---- Exercise data

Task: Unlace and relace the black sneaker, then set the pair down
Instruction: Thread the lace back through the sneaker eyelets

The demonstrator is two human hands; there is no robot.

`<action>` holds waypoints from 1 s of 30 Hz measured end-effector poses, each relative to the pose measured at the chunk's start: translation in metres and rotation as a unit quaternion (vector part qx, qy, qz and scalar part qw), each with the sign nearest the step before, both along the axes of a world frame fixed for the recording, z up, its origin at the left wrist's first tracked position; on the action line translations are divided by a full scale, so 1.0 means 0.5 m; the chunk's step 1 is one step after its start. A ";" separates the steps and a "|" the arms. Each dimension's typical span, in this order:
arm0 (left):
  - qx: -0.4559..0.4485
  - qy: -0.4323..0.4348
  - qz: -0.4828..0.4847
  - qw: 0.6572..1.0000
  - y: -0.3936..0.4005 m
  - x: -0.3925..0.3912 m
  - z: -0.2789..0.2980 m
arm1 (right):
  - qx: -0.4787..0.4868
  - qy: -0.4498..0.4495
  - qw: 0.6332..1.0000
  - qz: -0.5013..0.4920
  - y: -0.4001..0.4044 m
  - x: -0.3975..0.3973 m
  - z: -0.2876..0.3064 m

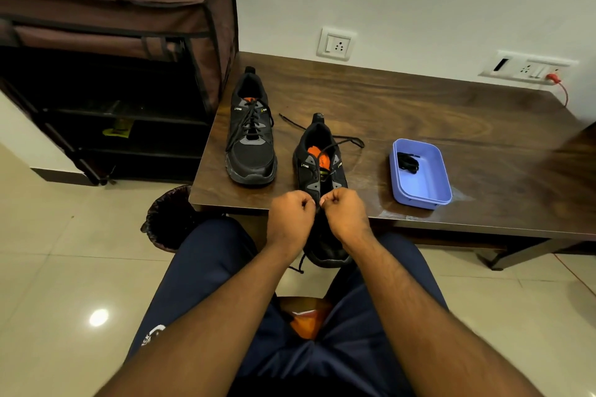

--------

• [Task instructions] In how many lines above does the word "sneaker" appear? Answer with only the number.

• [Output for this exercise] 2